=== INPUT DATA ===
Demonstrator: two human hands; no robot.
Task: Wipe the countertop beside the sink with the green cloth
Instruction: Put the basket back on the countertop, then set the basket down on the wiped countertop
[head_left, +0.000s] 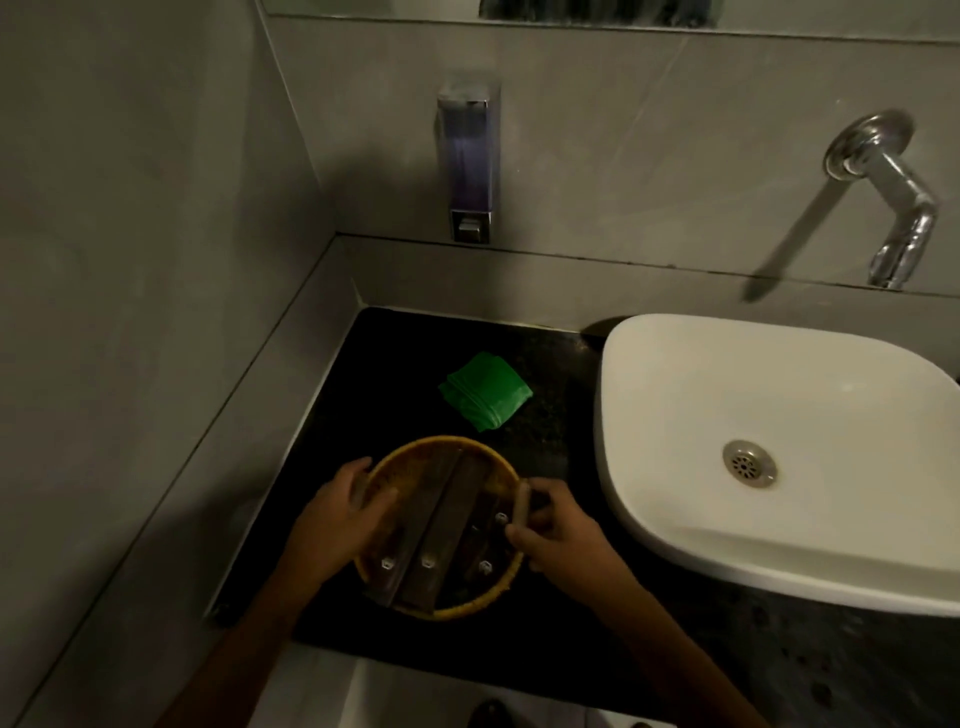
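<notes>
A folded green cloth lies on the black countertop left of the white sink, with no hand touching it. Nearer to me sits a round yellow woven basket holding dark wooden slats with metal bolts. My left hand grips the basket's left rim. My right hand grips its right rim, fingers curled over the edge. Both hands are below the cloth in the picture, apart from it.
A wall-mounted soap dispenser hangs above the counter's back edge. A chrome tap juts from the wall over the sink. Grey tiled walls close the counter at left and back. The sink drain is visible.
</notes>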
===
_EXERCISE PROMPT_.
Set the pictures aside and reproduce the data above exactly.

_EXPECTED OUTPUT_.
Demonstrator: two human hands; no robot.
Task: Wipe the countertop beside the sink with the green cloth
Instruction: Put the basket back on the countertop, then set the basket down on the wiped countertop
[head_left, +0.000s] 
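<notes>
A folded green cloth lies on the black countertop left of the white sink, with no hand touching it. Nearer to me sits a round yellow woven basket holding dark wooden slats with metal bolts. My left hand grips the basket's left rim. My right hand grips its right rim, fingers curled over the edge. Both hands are below the cloth in the picture, apart from it.
A wall-mounted soap dispenser hangs above the counter's back edge. A chrome tap juts from the wall over the sink. Grey tiled walls close the counter at left and back. The sink drain is visible.
</notes>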

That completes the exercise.